Leaders say that after much difficult reform, boards now must turn their attention to the execution of strategy

The Globe and Mail, Oct. 12, 2004

Arthur Sawchuk believes it is time for corporate boards to go beyond the current preoccupation with protecting value and get back to the business of creating it. ''If you don't start creating value, somebody else out there is going to eat your lunch,'' warns Mr. Sawchuk, chairman of Manulife Financial Corp.

"What goes on in the boardroom has to come back to spending more time on the future and the opportunities and a little less time on what I'll call covering your butt," he said in a recent interview.

Manulife finished with top marks in the Report on Business assessment of corporate boards this year, a place it also claimed in 2002, the first year of the ranking. Since then, no one could accuse the Toronto-based insurer of shying away from opportunity. In April, it closed an $18-billion merger with Boston-based John Hancock Financial Services Inc. that made it the largest company in Canada measured by market capitalization.

Mr. Sawchuk said such bold moves are necessary if Canadian companies are going to "grow up" and play on the international stage. And to do that, Canadian boards must also raise their game and make sure they are fully engaged.

It's a challenge that many of Canada's top boards face.

After years of making changes to board structures such as separating the jobs of chairman and chief executive officer and developing new such practices as director reviews and private, director-only sessions, the leaders of many of this year's top-ranking boards say their primary focus must be on getting the job done.
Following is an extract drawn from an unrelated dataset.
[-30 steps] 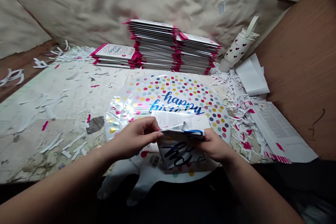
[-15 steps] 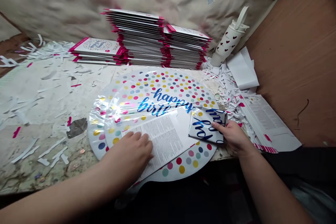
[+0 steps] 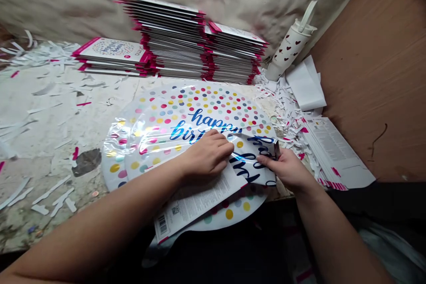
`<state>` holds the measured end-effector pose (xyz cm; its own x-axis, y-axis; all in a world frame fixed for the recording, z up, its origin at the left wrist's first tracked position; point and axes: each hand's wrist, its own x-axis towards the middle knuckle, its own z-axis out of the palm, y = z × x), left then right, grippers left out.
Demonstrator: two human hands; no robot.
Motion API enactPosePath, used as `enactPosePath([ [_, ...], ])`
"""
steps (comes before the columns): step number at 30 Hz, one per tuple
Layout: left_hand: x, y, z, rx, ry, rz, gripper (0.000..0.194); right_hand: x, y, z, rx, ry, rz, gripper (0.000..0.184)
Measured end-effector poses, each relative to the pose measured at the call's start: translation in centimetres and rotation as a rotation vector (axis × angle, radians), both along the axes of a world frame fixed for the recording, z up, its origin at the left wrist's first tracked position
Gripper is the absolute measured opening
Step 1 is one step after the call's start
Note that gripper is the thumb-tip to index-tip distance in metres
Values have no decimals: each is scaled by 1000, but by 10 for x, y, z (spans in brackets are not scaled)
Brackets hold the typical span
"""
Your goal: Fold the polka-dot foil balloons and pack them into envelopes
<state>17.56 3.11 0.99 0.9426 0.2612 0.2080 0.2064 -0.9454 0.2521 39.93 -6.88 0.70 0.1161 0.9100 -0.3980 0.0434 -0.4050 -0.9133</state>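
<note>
My right hand (image 3: 289, 168) grips a folded foil balloon (image 3: 242, 169) with blue lettering and dots, thumb on top. Across the balloon's left side comes my left hand (image 3: 211, 153), its fingers curled at the upper edge of a white printed card packet (image 3: 196, 204). What those fingers hold is hidden. The packet lies tilted, its text and barcode facing up. Beneath it are flat round foil balloons (image 3: 229, 102) with coloured dots and blue "happy birthday" writing. One balloon's silvery tail hangs over the table's front edge.
Tall stacks of pink-edged packets (image 3: 173, 40) stand at the back, beside a lower pile (image 3: 113, 51). A white tumbler with hearts (image 3: 289, 49) leans at the back right. Shredded paper (image 3: 286, 102) and flat printed card packets (image 3: 339, 151) lie along the right; more scraps litter the left.
My left hand has moved right and up from the packet's left part to the folded balloon. The packet's barcode end is now uncovered. The right hand keeps its grip; the view has shifted slightly.
</note>
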Motion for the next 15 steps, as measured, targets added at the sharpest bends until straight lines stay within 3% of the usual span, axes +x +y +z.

While none say they are finished with governance reforms and many say there is still plenty of work to be done, particularly in the areas of executive compensation and improved disclosure, they say their main focus must be on execution at the board level.
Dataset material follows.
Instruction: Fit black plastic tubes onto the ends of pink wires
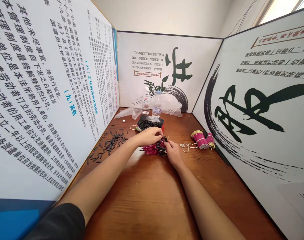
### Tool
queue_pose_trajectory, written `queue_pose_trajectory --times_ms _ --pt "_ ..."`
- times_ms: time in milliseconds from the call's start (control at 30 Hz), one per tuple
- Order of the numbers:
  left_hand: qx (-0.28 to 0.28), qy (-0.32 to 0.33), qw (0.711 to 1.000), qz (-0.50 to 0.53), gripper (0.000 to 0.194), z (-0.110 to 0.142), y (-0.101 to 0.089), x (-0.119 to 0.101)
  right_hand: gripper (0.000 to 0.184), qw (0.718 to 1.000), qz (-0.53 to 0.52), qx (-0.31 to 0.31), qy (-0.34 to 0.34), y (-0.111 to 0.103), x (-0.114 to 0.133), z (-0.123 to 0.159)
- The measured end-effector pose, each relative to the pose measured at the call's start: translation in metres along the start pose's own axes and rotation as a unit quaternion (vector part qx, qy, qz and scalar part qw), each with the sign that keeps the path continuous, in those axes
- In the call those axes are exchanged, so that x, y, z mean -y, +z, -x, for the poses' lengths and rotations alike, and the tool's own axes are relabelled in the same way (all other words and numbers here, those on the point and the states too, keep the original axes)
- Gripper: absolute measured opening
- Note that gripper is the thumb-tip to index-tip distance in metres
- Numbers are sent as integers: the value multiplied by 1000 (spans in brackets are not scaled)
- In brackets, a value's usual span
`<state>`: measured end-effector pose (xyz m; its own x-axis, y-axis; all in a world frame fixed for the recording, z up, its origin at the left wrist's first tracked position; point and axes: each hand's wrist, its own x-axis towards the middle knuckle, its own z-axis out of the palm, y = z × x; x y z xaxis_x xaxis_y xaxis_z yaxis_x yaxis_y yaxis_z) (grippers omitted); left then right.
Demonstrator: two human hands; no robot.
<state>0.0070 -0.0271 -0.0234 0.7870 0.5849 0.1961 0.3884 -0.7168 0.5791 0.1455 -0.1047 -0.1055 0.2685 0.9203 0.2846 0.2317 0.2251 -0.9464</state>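
Observation:
My left hand (150,136) is closed, with thumb and finger pinched together. Whatever sits between those fingertips is too small to make out. Just to the right, my right hand (173,154) is closed on a few thin wires with dark and gold-coloured ends (166,138). Between and under the hands lies a pile of magenta wires with black ends (154,148) on the table. Behind my left hand stands an open box of small black sleeves (148,124), partly hidden by the hand.
Loose black sleeves (113,143) are scattered on the wooden table (137,200) at left. Two tied magenta wire bundles (200,139) and white cord (188,146) lie at right. Two water bottles (156,105) and clear plastic bags (173,107) stand behind. Printed panels (241,100) enclose three sides.

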Motion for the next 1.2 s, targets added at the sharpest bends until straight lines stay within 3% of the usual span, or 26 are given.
queue_pose_trajectory --times_ms 333,767,1200 --pt "-15 10 1000 -1 14 -1 0 2 35 1000 5 5 2 0 -2 -1" --pt "-36 -24 999 13 18 -1 -1 2 34 1000 0 3 10 0 -1 0" --pt "-18 -36 999 0 19 -1 -1 -1 33 1000 15 6 -3 0 -1 -1"
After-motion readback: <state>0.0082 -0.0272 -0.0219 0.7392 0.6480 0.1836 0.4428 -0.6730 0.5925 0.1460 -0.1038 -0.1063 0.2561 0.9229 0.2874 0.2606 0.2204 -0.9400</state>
More often than not, that involves the development of strategy for international expansion and overseeing the implementation of those plans.

"Almost every board I sit on, one of the big challenges for the company is how do they grow internationally, and that is a tough issue," said David O'Brien, who is chairman of both Royal Bank of Canada and EnCana Corp., and a director on several other major boards. "Every board has to face how do you get out there and do it and do it effectively and have the time to get results from it as opposed to having everyone yelling at you in the first year. It is not easy."

Royal Bank, which finished fifth in this year's ranking along with six other companies, is widely expected to take a writedown on its troubled U.S. expansion efforts.

Mr. O'Brien, former CEO of the old CP conglomerate before it was split up, also sits on the board of Fairmont Hotels & Resorts Inc., where he has had a front-row seat to the perils of foreign expansion.

The luxury hotel chain took it from all sides in recent years with its revenues rocked by terrorist fears, wars, hurricanes and the SARS outbreak -- all events that were never anticipated in any strategic planning board retreat. The company made it through those challenging times, he said, because management and the board had crafted a robust plan that stood up to the crisis.

"You have to be realistic. Business is business," he said. "Even with the best minds working on an issue, changed circumstances can result in difficulties."

For that reason, he said, it is critically important at such times that directors do their job. "The board better be engaged and have enough knowledge." Mr. O'Brien said, calling it, "early days" for RBC's U.S. efforts. "It is tougher doing something outside your own territory. "

David McLean, chairman of Canadian National Railway Co., another firm that tied for fifth, said major expansion or sales of existing holdings by their very nature demand that directors step up to the plate.